The Port and City of Bellingham announced today (Dec. 17, 2012) the full package of draft regulatory documents and plans for The Waterfront District are complete and are being handed off to the City Planning and Community Development Department to prepare for the formal legislative review process.
“While we recognize this is just the beginning of the next round of public discussion of the plan, completion of these documents is a significant milestone for the project,” said Mayor Kelli Linville. “Our City and Port staff teams worked diligently to meet our shared goal of finishing these key proposals by the end of the year. We’re proud to let the community know these draft documents and agreements are complete, and the next important steps of the process are about to begin.”
To mark this milestone and to thank the many stakeholders and staff who have worked on the project, Linville and Fix are hosting a Document Handoff Celebration at 3 p.m. today in the Lobby of City Hall, 210 Lottie St. Members of the Port Commission and City Council are expected to take part, along with Port and City staff and advisory group members who have helped with the project during the past eight years.
“Since 2005, hundreds of community members have taken part in meetings to share their ideas and a dedicated core of Waterfront Futures Group and Waterfront Advisory Group volunteers have helped create these documents,” Port Executive Director Rob Fix said. “We want to thank them and recognize the good work that has been done so far to address complex issues and complete a package of documents that is designed to deliver the community vision for the waterfront.”
These documents chart the course for decades of redevelopment work on 237 acres of Bellingham’s waterfront. Most of the property was used by Georgia Pacific in its long operation of a large pulp and paper mill. The Port acquired the property in 2005. Because this brownfield redevelopment project requires a lasting Port and City investment partnership, the package of documents includes not only a subarea plan and development regulations, but also detailed implementation agreements between the Port and City describing commitments and creating certainty for future investments in the site.
In early December, the Waterfront Advisory Group completed its latest review of the Draft Subarea Plan and Development Regulations, focusing on changes that were made to a 2010 version of the documents. Their comments and recommendations will be submitted to the Planning Commission for consideration.
In addition to those documents, the complete package includes: a Development Agreement; an Environmental Impact Statement; a Planned Action Ordinance; and an Interlocal Agreement for Facilities Within the Waterfront District. All documents are available on the City and Port websites for public review.
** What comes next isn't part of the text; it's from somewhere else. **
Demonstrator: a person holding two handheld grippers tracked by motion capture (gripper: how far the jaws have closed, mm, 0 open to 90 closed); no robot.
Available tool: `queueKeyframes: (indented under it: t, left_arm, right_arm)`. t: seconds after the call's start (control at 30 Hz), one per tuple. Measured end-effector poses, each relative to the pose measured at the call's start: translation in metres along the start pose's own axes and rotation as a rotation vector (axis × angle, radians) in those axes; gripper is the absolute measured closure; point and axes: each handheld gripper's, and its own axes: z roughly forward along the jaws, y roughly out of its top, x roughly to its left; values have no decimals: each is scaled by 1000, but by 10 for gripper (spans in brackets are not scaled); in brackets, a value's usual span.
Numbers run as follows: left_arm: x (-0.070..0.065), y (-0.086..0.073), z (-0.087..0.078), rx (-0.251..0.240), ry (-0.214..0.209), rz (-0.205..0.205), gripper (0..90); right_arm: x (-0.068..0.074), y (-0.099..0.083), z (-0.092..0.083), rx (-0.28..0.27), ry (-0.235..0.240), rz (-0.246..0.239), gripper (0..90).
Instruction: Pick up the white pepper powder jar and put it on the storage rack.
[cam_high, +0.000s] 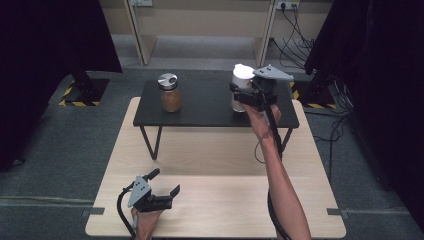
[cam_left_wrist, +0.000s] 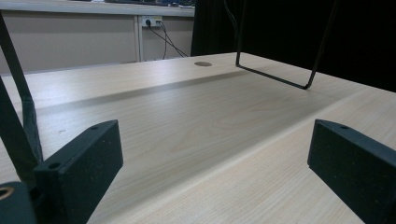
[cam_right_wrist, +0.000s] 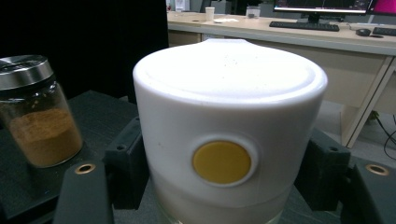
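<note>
Container (cam_high: 241, 80), white, lidded, with a round yellow spot on its side, sits between the jaws of the right gripper (cam_high: 243, 95); both black jaws press against its sides, one each side, as the right gripper view shows. Landmark: black shelf (cam_high: 210, 107), a low raised board on wire legs standing on the far half of the wooden table (cam_high: 210, 165). The container is at the right end of this shelf, over its top; whether its base touches the board cannot be told. Glass jar (cam_high: 170, 93), metal lid, brown powder inside, stands upright on the shelf toward its left end, well apart from the container. Left gripper (cam_high: 163, 183) is on the near side of the shelf, low over the table's front left part, held in a hand (cam_high: 146, 221). Its jaws are spread wide with bare table between them and nothing gripped. One wire leg (cam_left_wrist: 280, 60) of the shelf appears beyond them.
</note>
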Motion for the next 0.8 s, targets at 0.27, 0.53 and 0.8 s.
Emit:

Beginning in January, the City will launch its regulatory process that begins with a comprehensive Planning and Community Development Department analysis of all documents and meetings with several City advisory groups to examine specific elements of the draft plans, including the Transportation Commission, Parks Board and Historic Preservation Commission.
This will be followed by the Planning Commission’s review and public hearing process, scheduled to begin in the spring. Once the Planning Commission has made its recommendations to the City Council the agreements will be considered for final action by the Port Commission and City Council. The full process is expected to take about a year.